[Data supplied]
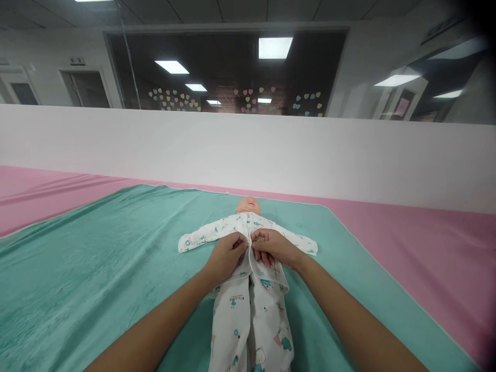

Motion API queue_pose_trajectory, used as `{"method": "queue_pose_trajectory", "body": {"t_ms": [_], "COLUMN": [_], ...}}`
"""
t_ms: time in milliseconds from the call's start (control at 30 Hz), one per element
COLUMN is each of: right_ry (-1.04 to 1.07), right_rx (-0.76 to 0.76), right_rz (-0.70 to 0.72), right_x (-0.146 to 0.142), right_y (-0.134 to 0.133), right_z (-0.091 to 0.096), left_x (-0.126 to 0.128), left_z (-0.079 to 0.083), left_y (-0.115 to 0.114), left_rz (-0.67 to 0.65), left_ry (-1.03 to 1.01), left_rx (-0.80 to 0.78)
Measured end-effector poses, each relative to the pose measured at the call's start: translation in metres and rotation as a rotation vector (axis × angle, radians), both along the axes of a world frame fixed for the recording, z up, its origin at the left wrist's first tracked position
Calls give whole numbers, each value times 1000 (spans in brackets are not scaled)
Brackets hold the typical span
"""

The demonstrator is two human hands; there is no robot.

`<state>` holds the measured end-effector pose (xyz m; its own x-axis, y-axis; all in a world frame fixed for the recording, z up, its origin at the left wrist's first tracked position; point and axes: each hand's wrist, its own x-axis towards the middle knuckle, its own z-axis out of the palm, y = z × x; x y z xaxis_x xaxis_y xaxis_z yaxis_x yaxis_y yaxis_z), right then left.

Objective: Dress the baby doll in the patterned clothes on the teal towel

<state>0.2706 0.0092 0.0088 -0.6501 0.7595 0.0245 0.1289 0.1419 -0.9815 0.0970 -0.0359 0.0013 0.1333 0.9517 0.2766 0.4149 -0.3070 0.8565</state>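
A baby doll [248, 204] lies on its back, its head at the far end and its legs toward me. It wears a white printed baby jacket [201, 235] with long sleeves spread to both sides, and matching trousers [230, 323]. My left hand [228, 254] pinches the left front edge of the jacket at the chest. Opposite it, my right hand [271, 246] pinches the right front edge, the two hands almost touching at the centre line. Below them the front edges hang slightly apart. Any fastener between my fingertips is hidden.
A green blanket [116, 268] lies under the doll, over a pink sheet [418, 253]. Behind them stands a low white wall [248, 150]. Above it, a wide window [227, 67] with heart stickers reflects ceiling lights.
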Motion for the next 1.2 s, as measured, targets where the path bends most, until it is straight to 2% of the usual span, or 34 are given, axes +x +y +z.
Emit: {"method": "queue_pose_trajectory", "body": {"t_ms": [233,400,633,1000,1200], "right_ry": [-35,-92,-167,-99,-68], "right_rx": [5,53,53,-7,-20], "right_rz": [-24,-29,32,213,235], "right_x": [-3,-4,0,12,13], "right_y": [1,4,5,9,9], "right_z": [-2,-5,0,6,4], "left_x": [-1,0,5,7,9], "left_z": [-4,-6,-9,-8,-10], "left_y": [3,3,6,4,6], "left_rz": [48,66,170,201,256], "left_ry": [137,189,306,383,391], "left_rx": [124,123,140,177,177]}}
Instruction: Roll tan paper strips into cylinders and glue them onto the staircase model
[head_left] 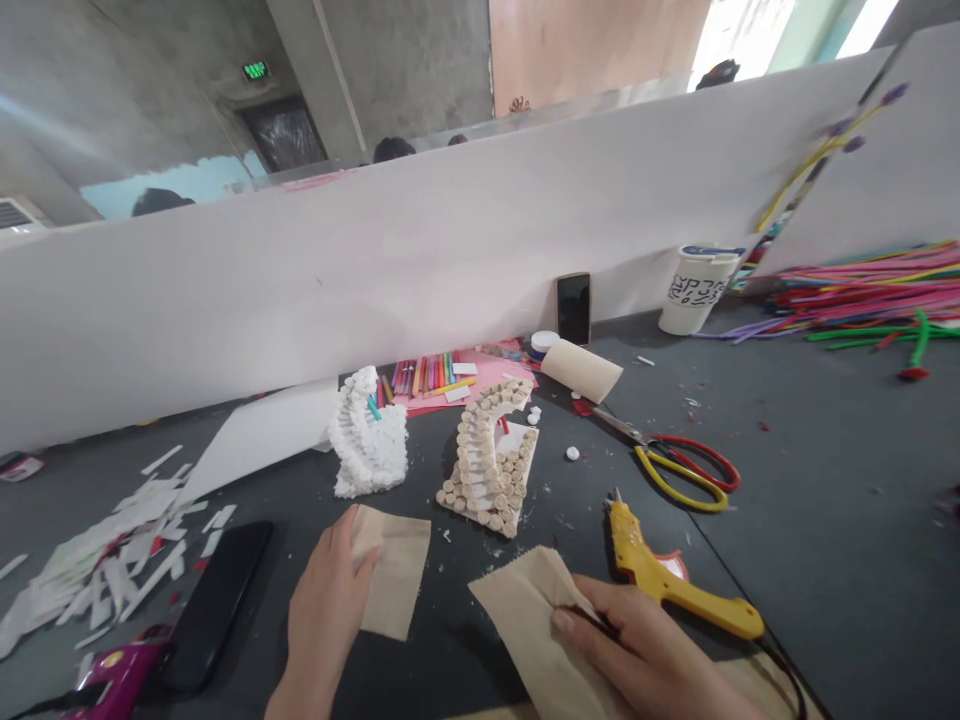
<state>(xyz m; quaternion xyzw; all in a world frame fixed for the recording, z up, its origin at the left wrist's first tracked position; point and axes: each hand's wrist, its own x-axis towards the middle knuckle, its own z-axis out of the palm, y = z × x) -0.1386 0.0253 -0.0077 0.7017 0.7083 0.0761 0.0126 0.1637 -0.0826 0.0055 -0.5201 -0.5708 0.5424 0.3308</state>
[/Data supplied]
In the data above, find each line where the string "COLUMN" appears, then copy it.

Motion API queue_pose_trajectory, used as `{"method": "queue_pose_trajectory", "body": {"t_ms": [_], "COLUMN": [_], ...}}`
COLUMN is each of: right_ry (-1.04 to 1.07), right_rx (-0.76 to 0.76), right_rz (-0.70 to 0.72), right_x (-0.146 to 0.142), right_y (-0.134 to 0.133), right_z (-0.091 to 0.096), left_x (-0.126 to 0.128), left_z (-0.079 to 0.083), left_y (-0.115 to 0.114), left_rz (-0.67 to 0.65), left_ry (-1.03 to 1.01), left_rx (-0.80 to 0.78)

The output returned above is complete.